▸ Requirement:
Copy out every line in the entries below that includes "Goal".

Supplied data Block Start

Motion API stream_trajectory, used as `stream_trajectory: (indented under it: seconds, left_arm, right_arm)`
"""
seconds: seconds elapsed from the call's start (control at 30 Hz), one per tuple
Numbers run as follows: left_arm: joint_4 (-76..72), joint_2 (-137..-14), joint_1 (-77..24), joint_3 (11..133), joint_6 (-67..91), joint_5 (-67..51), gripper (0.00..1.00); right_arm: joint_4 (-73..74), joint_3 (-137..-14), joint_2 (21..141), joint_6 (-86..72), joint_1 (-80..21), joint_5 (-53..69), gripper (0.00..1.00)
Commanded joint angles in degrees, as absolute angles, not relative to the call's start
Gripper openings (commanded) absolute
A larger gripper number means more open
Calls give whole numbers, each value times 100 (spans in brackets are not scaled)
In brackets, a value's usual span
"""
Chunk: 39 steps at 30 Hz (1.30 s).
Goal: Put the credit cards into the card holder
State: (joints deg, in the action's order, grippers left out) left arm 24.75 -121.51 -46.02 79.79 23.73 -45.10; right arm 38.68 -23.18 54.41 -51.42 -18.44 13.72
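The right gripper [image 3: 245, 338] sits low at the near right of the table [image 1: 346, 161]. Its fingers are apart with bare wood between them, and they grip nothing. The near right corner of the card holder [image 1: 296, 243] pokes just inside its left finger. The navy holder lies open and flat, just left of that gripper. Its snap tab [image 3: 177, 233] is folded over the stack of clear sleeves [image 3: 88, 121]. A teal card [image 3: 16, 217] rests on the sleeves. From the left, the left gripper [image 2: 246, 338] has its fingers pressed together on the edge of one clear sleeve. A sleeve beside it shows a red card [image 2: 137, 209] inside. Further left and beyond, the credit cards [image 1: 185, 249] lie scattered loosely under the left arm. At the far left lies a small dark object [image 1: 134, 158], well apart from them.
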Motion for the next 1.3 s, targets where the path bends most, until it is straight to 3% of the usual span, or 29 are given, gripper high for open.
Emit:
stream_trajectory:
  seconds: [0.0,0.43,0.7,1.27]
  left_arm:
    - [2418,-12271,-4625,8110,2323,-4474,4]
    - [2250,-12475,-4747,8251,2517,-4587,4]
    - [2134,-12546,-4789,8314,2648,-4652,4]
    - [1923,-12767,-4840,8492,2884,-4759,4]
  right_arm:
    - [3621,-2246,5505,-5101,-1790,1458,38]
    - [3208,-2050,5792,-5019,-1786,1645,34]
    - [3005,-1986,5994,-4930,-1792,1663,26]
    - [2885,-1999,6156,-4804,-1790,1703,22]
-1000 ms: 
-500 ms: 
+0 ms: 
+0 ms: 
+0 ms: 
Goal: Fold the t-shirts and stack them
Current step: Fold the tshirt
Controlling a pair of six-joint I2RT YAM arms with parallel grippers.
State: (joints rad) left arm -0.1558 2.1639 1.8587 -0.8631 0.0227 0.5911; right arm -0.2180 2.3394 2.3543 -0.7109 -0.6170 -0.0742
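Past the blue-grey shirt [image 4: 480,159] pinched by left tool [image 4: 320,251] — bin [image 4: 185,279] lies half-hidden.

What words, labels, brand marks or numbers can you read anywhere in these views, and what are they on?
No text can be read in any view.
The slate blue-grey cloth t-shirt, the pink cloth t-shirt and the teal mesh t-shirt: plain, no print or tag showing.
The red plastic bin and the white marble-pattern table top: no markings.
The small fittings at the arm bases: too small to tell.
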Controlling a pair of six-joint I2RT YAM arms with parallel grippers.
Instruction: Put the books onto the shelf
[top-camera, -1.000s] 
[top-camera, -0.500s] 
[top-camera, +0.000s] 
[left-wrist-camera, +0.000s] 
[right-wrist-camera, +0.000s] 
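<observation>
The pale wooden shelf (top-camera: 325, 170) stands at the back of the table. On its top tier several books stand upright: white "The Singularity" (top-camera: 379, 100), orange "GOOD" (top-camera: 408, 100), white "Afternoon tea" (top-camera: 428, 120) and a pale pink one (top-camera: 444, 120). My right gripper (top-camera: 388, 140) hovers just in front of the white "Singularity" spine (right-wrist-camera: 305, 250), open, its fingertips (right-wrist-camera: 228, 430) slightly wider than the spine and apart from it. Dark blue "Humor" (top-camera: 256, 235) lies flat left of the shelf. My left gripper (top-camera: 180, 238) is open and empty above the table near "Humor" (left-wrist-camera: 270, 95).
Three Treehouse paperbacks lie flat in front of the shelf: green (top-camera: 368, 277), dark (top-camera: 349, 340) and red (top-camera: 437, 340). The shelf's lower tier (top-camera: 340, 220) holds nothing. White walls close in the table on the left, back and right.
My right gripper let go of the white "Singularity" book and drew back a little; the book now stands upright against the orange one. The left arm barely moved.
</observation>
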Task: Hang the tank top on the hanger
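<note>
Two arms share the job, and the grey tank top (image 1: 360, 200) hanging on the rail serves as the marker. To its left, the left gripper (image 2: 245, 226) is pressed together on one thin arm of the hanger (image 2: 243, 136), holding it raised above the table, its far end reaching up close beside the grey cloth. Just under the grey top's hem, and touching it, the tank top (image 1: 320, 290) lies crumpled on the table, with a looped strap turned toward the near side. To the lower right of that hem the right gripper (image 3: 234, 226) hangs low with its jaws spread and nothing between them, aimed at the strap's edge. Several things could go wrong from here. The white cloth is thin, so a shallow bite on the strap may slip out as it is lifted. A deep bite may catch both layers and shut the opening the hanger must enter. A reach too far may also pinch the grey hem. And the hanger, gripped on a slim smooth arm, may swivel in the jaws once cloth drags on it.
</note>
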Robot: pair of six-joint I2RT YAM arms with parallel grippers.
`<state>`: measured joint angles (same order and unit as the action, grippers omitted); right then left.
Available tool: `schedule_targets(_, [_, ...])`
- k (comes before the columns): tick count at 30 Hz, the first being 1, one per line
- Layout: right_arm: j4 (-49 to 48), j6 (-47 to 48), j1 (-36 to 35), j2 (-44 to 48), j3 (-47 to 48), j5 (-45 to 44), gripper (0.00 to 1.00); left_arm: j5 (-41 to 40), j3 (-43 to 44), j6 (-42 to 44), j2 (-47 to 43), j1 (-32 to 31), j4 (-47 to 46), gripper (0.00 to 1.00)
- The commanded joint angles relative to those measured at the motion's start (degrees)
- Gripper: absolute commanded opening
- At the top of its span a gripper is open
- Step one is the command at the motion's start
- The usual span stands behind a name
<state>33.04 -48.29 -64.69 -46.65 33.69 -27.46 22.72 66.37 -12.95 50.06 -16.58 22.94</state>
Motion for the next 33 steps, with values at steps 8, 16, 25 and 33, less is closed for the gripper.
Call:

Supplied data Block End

▸ Answer section:
Goal: Put the credit cards into the card holder
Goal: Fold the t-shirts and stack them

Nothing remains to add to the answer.